Thu, January 5, 2006 at 08:21AM A friend of mine, no longer a child, told me she’d just had 9 weeks of misery with pertussis – that’s whooping cough to us older people. Childhood whooping cough has decreased over the years, thanks to widespread immunization. By the 1970s there were only about 1000 cases a year reported in the USA. But since then it’s rebounded, up to about 35,000 cases a year. And many more may be undiagnosed or just not reported.

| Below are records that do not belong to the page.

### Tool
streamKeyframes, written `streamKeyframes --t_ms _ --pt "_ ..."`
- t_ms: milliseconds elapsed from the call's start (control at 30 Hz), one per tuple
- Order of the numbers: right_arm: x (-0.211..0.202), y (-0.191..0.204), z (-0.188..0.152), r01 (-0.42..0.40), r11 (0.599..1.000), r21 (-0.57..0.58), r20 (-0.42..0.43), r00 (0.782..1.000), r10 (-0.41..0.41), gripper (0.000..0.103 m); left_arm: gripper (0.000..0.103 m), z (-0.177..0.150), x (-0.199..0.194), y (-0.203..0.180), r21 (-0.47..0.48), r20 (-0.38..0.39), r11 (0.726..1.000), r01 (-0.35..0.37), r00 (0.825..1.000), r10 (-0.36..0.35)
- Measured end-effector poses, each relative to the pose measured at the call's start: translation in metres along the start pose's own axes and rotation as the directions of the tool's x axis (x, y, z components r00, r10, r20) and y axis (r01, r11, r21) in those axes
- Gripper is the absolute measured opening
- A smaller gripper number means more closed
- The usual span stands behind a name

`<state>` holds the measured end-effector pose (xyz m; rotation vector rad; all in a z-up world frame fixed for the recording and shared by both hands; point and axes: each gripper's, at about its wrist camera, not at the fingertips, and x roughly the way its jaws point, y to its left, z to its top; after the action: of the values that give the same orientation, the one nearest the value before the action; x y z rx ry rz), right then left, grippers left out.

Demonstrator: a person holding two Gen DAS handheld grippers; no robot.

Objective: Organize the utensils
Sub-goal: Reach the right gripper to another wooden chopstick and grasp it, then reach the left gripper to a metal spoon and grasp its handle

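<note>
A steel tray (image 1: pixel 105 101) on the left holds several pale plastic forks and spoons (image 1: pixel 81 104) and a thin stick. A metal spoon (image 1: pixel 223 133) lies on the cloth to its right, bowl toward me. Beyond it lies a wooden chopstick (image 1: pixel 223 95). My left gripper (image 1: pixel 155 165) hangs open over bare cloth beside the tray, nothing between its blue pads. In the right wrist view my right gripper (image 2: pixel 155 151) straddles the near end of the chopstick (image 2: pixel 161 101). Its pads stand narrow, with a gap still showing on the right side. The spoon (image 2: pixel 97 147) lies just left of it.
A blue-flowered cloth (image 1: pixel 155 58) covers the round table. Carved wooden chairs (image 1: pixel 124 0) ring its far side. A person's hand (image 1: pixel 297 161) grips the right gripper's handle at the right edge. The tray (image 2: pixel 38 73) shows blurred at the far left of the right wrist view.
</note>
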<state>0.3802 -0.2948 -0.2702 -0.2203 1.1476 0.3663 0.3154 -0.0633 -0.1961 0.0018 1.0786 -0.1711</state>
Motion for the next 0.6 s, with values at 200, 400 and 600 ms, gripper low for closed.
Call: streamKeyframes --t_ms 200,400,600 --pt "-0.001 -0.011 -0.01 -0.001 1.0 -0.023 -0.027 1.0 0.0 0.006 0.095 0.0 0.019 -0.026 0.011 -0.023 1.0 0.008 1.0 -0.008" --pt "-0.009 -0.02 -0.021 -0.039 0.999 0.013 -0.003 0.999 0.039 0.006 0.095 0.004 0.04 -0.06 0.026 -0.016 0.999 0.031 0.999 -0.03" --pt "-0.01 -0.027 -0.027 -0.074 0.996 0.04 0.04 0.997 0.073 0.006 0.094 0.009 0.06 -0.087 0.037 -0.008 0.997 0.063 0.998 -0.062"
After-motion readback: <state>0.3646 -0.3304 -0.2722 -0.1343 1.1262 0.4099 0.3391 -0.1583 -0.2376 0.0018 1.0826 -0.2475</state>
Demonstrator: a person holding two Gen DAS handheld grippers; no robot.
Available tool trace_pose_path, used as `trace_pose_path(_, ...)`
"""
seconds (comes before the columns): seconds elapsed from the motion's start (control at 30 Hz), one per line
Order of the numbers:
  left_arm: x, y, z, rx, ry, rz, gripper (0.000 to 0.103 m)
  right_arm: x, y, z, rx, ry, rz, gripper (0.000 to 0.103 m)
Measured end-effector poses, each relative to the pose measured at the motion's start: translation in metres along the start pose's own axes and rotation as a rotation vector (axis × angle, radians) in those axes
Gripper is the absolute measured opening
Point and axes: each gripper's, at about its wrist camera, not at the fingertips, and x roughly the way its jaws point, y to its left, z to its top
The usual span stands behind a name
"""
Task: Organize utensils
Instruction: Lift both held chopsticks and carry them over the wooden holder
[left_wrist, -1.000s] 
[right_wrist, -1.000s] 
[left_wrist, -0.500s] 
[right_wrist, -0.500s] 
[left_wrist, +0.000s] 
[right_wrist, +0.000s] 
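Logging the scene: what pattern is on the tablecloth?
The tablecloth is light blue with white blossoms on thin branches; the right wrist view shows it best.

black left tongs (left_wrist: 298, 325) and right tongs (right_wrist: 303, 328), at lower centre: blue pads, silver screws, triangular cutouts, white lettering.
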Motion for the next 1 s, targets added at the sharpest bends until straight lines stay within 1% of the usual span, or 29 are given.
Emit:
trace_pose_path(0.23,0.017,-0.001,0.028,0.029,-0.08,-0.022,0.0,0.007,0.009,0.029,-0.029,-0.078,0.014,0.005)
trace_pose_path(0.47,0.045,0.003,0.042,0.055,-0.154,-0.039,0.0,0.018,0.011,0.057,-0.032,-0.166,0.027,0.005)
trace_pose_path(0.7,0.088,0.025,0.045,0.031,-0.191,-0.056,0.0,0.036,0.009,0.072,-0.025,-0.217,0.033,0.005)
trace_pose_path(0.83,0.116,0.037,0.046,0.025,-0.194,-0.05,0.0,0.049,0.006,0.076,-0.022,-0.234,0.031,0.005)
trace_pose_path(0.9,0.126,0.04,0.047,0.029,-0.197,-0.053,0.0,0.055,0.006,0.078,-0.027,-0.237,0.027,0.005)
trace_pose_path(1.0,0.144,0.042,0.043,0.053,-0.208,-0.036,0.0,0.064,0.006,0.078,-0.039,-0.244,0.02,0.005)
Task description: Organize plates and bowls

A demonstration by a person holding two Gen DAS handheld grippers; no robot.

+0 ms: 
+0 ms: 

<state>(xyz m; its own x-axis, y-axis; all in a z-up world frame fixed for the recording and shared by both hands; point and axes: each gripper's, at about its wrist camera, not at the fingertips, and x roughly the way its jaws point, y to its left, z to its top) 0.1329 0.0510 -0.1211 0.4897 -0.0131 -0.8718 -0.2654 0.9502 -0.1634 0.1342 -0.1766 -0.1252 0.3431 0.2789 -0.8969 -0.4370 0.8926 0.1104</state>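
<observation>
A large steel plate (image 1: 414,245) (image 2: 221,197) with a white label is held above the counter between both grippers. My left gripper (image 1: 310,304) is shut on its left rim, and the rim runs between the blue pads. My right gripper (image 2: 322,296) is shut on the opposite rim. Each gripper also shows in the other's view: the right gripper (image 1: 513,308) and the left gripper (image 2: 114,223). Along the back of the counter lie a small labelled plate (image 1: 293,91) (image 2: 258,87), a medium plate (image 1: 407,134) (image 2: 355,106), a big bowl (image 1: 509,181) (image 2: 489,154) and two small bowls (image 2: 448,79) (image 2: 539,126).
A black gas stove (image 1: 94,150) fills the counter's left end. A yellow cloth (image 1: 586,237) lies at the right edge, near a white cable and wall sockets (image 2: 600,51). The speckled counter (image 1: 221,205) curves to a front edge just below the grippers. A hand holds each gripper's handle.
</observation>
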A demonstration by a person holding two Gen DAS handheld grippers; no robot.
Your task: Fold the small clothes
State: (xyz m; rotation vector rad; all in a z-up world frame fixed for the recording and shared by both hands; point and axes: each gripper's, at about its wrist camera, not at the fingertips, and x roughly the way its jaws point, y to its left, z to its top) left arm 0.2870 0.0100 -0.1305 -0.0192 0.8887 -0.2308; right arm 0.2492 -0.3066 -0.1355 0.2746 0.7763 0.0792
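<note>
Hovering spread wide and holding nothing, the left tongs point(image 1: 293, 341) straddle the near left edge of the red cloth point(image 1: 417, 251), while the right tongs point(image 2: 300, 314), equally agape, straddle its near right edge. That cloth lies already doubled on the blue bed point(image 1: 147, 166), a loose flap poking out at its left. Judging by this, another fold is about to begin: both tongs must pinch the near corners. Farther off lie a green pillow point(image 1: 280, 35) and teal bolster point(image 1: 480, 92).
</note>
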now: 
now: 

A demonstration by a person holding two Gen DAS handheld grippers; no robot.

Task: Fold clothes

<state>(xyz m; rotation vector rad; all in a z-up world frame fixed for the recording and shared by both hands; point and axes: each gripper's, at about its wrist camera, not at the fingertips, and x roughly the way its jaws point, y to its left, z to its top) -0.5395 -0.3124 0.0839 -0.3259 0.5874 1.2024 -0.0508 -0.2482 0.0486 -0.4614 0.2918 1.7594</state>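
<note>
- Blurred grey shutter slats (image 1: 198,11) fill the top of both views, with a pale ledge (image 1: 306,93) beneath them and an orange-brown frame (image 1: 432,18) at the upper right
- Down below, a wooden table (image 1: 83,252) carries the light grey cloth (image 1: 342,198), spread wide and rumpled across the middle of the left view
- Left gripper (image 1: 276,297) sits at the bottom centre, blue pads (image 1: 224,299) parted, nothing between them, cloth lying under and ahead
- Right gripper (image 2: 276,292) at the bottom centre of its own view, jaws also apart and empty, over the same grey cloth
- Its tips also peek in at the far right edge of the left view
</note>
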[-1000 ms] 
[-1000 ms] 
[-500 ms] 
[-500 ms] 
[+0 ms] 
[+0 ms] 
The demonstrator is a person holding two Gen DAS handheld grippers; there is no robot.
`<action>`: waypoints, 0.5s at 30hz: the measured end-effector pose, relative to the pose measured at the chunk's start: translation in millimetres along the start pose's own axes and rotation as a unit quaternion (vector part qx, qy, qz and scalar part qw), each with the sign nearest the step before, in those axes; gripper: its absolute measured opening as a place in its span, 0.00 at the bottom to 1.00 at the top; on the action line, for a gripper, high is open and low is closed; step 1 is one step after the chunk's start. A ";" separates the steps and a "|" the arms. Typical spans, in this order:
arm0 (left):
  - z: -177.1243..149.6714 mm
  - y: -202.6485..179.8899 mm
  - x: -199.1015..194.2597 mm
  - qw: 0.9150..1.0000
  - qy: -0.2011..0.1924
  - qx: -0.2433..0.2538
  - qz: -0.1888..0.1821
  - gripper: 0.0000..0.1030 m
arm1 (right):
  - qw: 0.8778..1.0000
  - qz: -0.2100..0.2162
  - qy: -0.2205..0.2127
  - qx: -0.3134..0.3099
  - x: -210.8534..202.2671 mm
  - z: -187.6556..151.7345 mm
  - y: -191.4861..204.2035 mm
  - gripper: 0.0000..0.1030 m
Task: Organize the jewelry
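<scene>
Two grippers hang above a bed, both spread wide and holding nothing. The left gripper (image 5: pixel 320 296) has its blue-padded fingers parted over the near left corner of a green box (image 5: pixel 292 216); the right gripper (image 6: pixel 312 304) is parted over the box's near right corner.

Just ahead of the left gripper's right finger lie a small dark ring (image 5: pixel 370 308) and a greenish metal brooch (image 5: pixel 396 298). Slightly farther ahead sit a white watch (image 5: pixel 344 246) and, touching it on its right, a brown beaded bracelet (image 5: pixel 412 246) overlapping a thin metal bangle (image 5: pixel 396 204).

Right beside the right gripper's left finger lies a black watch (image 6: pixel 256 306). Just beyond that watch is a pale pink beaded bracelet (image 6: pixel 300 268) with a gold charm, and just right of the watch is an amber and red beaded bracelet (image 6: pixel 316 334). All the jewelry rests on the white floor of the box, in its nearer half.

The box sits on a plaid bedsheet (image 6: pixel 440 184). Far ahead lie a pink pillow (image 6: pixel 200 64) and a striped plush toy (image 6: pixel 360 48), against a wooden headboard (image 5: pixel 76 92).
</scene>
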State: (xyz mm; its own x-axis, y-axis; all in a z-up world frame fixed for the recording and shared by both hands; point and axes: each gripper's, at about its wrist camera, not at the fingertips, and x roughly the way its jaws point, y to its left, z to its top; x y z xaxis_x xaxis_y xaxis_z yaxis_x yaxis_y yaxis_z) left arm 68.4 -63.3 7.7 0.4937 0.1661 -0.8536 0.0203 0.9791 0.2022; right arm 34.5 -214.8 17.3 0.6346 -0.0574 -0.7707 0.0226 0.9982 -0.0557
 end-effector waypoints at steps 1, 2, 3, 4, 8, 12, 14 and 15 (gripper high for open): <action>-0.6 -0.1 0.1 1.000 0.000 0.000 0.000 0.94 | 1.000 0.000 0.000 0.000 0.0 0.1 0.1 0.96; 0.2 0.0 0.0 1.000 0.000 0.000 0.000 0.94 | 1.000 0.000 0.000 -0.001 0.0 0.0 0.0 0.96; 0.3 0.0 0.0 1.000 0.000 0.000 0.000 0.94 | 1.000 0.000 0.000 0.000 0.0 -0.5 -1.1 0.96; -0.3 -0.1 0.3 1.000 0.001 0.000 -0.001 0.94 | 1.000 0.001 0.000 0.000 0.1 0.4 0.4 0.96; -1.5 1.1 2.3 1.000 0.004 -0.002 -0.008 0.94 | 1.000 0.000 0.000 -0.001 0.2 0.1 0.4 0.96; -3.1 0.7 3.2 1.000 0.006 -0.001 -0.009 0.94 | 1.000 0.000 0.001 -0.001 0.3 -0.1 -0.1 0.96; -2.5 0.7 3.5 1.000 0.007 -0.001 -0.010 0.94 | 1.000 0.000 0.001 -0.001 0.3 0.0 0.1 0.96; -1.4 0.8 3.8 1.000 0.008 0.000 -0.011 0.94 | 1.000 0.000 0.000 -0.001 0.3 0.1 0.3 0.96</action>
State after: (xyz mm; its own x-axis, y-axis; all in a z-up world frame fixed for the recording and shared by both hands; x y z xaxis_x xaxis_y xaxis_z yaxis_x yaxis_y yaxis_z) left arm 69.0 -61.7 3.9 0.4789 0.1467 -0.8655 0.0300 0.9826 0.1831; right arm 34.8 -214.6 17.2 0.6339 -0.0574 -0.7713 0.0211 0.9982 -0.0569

The disease in children begins like a cold – running nose, sore throat, and slight fever, which then progresses to a dry, hacking cough. A slight stimulus can provoke a prolonged paroxysm of coughing, ending with a sharply indrawn breath: the “whoop”. Complications – usually infections – are common.
Adults don’t usually whoop with pertussis, but the coughing is extremely distressing, and can result in vomiting, urinary incontinence, and even a broken rib! It’s like a cold that won’t go away, associated with a severe dry cough that goes on for up to 10 weeks. Infectious complications are less common than in children.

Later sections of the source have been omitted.